17/07/2019
La società datrice di lavoro ha intimato il licenziamento a un' impiegata perché ha modificato il suo assetto operativo che prevede che le mansioni svolte dalla dipendente siano da una parte accorpate presso un altro ufficio del personale già in essere e dall'altra parte, con specifico riferimento alla gestione dei cedolini e delle buste paga dei lavoratori, definitivamente esternalizzate presso uno studio di consulenza del lavoro. In ragione di tutto ciò la posizione della dipendente è stata soppressa perché non più funzionale né economicamente giustificabile all'interno del nuovo contesto organizzativo. La società non aveva altre posizioni lavorative ove fosse possibile ricollocare la dipendente. Con questa motivazione è stato intimato il licenziamento per giustificato motivo oggettivo.
Il tribunale di Milano ha ritenuto il licenziamento fondato per la concorrenza delle scelte organizzative dell'azienda che hanno previsto l’esternalizzazione di alcuni servizi e l'accentramento di altri. Questa scelta del datore di lavoro è insindacabile rientrando nella sfera di intangibilità dell'iniziativa economica costituzionalmente garantita.

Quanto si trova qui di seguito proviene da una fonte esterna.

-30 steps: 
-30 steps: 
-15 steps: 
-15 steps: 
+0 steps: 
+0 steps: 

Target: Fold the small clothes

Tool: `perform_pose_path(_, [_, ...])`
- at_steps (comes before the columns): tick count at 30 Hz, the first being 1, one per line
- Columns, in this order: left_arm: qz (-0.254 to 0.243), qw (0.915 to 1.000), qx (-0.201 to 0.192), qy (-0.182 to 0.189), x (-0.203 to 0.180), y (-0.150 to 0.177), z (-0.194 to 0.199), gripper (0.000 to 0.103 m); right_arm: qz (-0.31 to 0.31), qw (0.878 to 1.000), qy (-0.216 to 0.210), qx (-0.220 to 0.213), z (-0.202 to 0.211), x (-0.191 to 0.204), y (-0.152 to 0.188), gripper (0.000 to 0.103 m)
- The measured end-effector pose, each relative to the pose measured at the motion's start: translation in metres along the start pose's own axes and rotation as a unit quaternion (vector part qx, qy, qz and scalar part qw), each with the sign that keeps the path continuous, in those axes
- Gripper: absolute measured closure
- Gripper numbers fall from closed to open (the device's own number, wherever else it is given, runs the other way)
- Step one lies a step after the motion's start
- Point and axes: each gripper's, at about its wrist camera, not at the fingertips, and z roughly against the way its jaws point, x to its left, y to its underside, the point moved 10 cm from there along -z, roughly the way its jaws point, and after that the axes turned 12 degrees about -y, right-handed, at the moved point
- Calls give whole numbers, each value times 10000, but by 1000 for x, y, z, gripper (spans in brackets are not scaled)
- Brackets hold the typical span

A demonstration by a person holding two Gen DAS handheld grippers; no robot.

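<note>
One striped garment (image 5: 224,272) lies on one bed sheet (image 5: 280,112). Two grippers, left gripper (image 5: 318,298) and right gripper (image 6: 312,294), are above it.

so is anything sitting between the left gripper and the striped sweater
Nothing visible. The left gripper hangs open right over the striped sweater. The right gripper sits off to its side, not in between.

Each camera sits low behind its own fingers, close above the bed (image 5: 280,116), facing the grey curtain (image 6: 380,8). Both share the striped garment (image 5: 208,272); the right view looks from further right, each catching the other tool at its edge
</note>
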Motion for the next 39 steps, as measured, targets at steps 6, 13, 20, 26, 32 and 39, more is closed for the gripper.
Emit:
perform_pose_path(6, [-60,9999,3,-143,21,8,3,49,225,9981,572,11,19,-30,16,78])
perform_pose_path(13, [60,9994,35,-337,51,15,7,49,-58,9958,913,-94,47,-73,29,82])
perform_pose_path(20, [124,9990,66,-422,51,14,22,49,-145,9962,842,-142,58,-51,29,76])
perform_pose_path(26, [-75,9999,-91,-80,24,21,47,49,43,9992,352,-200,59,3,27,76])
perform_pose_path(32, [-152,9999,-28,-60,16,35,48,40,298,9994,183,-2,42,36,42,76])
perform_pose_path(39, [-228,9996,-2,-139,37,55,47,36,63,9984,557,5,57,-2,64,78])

Il personale assunto nei mesi immediatamente antecedenti e successivi al licenziamento della lavoratrice hanno riguardato esclusivamente posizioni dirigenziali e posizioni richiedenti competenze tecniche estranee al bagaglio professionale della lavoratrice.
La lavoratrice licenziata, peraltro, da parte sua, non ha dedotto nella causa avanti il tribunale l'esistenza di specifiche posizioni lavorative disponibili che avrebbe potuto utilmente ricoprire. Si tratta di una collaborazione processuale che la lavoratrice avrebbe dovuto offrire in maniera adeguata. Il fatto che non abbia indicato posizioni che avrebbe potuto ricoprire conferma l'impossibilità di poterla utilmente utilizzare all'interno dell'azienda. Del tutto irrilevanti, poi, sono le assunzioni a termine con il ricorso alla somministrazione temporanea di lavoro.

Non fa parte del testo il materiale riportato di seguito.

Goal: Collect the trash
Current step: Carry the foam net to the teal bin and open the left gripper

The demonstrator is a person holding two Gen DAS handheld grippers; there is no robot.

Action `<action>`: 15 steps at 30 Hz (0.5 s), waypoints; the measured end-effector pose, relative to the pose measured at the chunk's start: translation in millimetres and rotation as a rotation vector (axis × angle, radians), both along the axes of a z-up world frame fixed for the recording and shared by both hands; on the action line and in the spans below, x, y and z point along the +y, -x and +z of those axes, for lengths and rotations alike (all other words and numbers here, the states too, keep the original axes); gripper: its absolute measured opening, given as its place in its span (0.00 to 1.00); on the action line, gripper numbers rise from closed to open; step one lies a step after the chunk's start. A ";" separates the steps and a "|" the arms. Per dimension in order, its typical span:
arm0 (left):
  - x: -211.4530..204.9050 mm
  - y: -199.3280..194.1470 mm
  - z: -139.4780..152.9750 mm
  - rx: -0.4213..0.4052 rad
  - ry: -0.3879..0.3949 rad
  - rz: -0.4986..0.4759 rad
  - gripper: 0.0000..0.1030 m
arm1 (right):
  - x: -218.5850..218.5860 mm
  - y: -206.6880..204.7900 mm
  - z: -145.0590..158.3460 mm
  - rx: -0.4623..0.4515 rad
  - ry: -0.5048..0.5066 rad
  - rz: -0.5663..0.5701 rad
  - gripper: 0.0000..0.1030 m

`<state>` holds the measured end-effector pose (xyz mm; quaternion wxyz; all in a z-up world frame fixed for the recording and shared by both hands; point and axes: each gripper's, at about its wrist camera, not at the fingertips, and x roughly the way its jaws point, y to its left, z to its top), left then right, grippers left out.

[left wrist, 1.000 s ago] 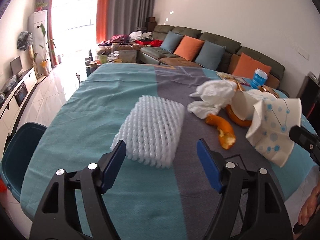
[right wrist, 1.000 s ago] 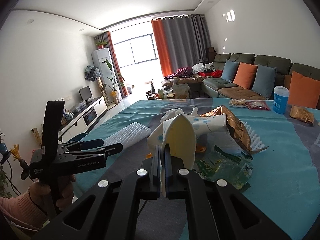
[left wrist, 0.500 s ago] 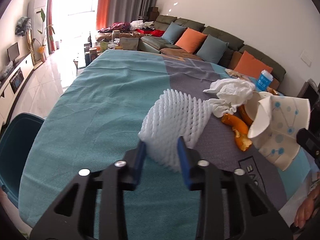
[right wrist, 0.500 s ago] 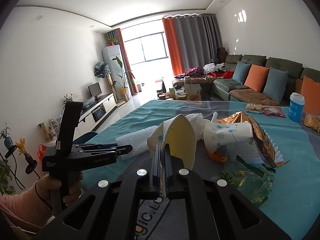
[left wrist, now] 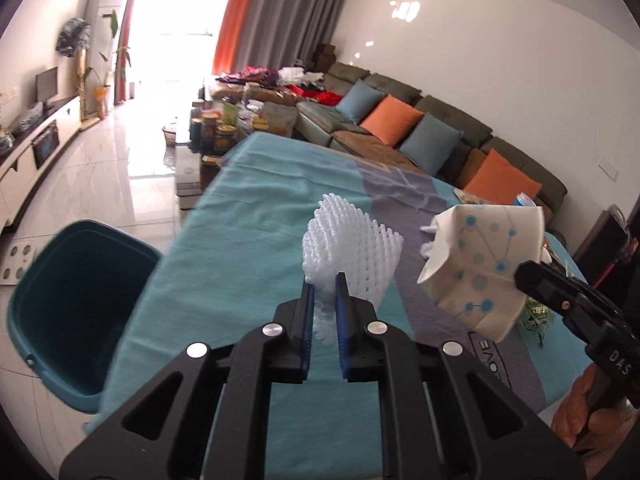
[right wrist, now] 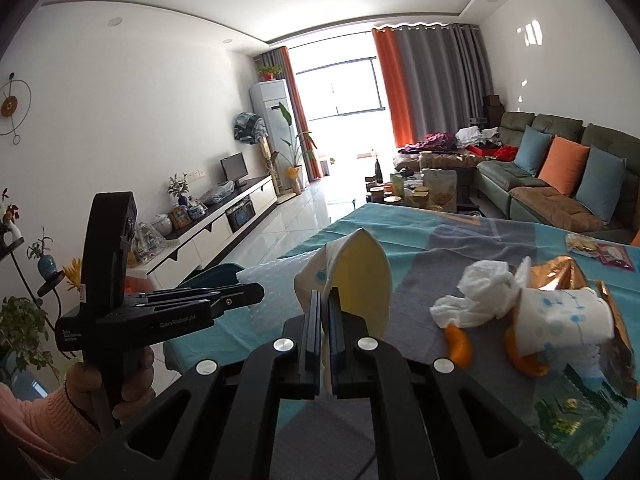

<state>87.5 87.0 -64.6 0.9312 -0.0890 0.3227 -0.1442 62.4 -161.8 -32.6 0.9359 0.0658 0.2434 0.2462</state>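
Left tongs [left wrist: 324, 280] closing, blue pads squeezing white foam net [left wrist: 352, 248]; net lifted off desk [left wrist: 248, 216], sticking up toward 12 o'clock. Right tongs [right wrist: 325, 300] squeezed tight on squashed paper cup [right wrist: 360, 276], yellow inside showing. In left view same cup [left wrist: 480, 264] hangs at 3 o'clock of net. Blue bin [left wrist: 72, 304] on floor at 9 o'clock, beside desk edge. More trash on desk at 3 o'clock in right view: white tissue [right wrist: 476, 296], orange peel [right wrist: 458, 340], second cup [right wrist: 564, 320], shiny wrapper [right wrist: 560, 272].
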 end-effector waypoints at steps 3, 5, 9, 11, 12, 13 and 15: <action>25.2 10.2 9.7 -0.023 -0.006 0.059 0.10 | 20.8 -9.6 5.0 -0.005 -0.003 0.062 0.02; 43.1 17.0 14.9 -0.039 -0.021 0.110 0.10 | 37.0 -16.9 8.4 -0.005 -0.005 0.103 0.02; 81.2 26.4 21.0 -0.046 -0.038 0.213 0.11 | 70.0 -34.4 14.8 0.012 -0.024 0.184 0.02; 101.4 29.5 20.8 -0.036 -0.039 0.270 0.11 | 86.8 -41.3 17.0 0.022 -0.033 0.225 0.02; 111.3 30.9 19.9 -0.027 -0.040 0.299 0.11 | 96.1 -46.1 17.6 0.025 -0.032 0.247 0.02; 121.1 32.3 18.7 -0.018 -0.040 0.327 0.11 | 105.3 -50.4 17.9 0.030 -0.035 0.265 0.02; 139.9 34.0 14.9 -0.002 -0.038 0.369 0.11 | 122.0 -59.1 18.0 0.046 -0.044 0.302 0.02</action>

La comparazione, al fine di individuare il lavoratore da licenziare, nell'ambito di una platea di lavoratori svolgenti mansioni fungibili, non può tener conto solo dei criteri dell'anzianità di servizio o di quell'anagrafica o dei carichi di famiglia purché vi siano altri criteri non arbitrari ma improntati a razionalità e graduazione delle posizioni. La violazione di questi limiti si tradurrebbe in un’indebita ingerenza giudiziale nella sfera di autonomia economica del datore di lavoro.
Il datore di lavoro, inoltre, non ha obbligo al fine di conservare il rapporto di lavoro di trasformarlo in part time. Nella riorganizzazione aziendale è stata soppressa l'intera posizione lavorativa. Imporre una soluzione giudiziaria diversa comporterebbe una penetrante ingerenza nelle scelte datoriali che, invece, sono insindacabili. Tribunale di Milano sezione lavoro, giudice Dott. Antonio Lombardi sentenza n. 7200 pubblicata il 13 maggio 2019.